== TASK ITEM ==
Nothing but the lines below, from the first through the line containing "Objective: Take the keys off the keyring", should be set down, each one exactly and without pictures.

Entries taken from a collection
- Opening Delimiter -

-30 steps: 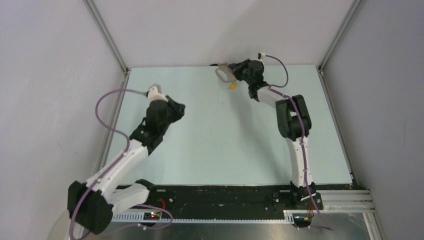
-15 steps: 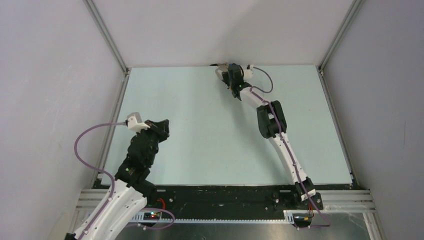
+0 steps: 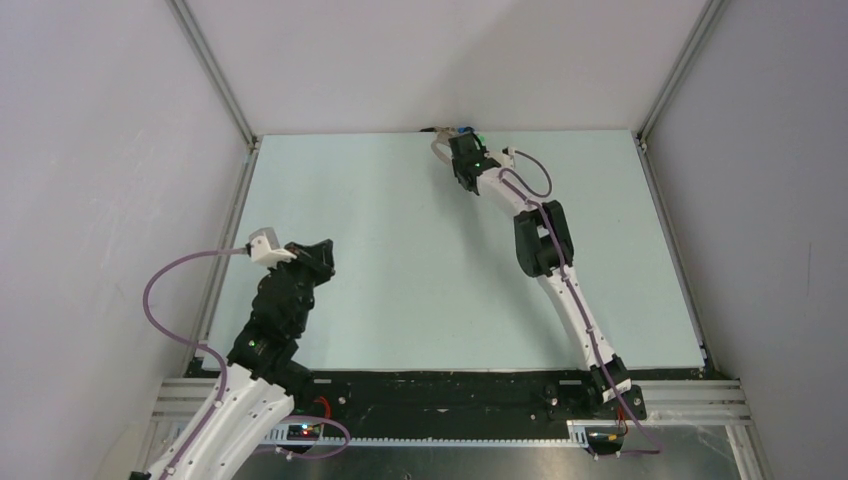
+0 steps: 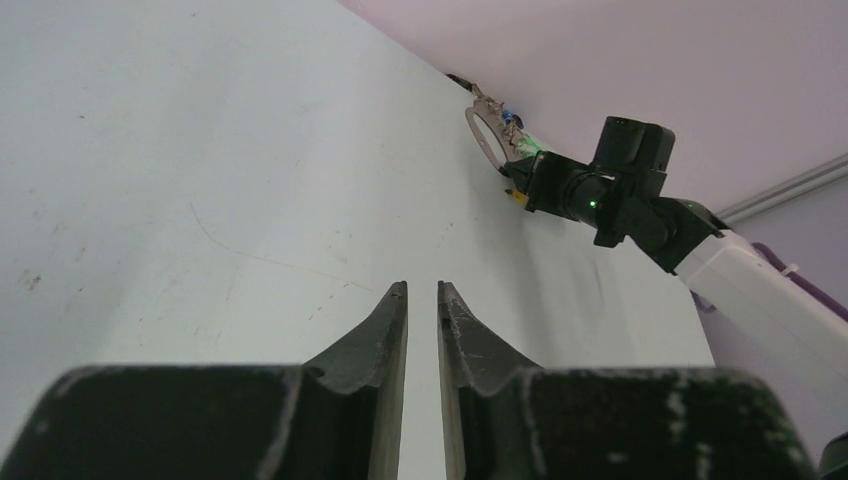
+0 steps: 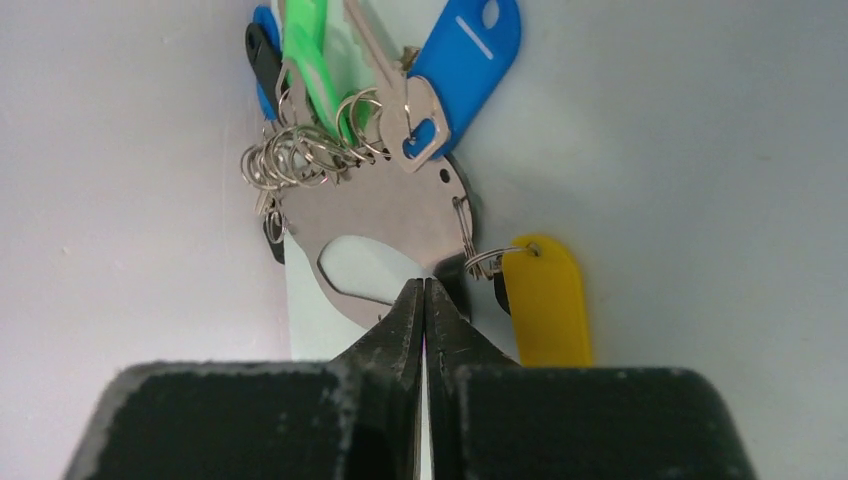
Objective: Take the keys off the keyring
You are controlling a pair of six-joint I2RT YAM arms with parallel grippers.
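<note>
A pale table (image 3: 400, 300) sits between grey walls (image 3: 100, 150). At its far edge the right gripper (image 5: 424, 285) pinches the keyring (image 5: 380, 215). The left gripper (image 4: 422, 288) is slightly open, holding nothing.

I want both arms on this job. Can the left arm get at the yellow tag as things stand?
Probably, though it is far off. Only bare table lies between the left pincer and the yellow tag, which sits beside the right pincer gripping the keyring.
</note>
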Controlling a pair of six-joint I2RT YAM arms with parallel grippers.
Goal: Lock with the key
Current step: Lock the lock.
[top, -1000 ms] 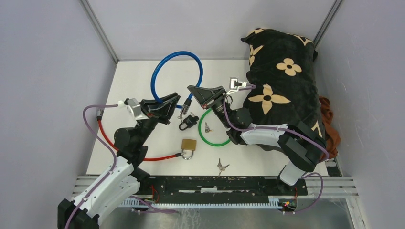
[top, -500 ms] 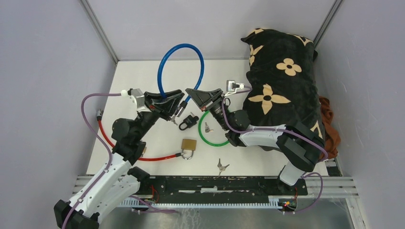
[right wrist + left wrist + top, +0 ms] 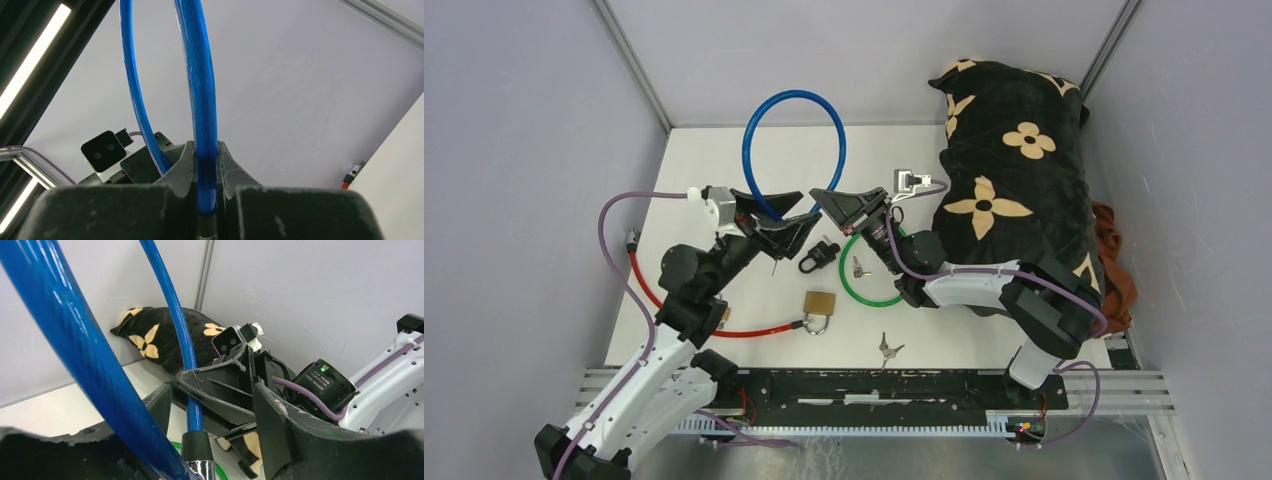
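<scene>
The blue cable lock stands as an upright loop at the back of the table. My right gripper is shut on one leg of it, and the cable is pinched between its fingers. Facing it, my left gripper is open, its fingers on either side of the cable's black-and-chrome end without touching it. A black lock body lies just below both grippers. A bunch of keys lies near the front edge, and another key sits inside the green cable ring.
A brass padlock on a red cable lies front left. A black cushion with beige flowers fills the right side, with orange cloth behind it. Grey walls close in the table.
My left gripper has opened and moved up and right, close to the right gripper. The blue loop has swung slightly left. The right gripper keeps its hold.
</scene>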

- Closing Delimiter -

== WRITTEN REPLY ==
-30 steps: 
-15 steps: 
+0 steps: 
+0 steps: 
+0 steps: 
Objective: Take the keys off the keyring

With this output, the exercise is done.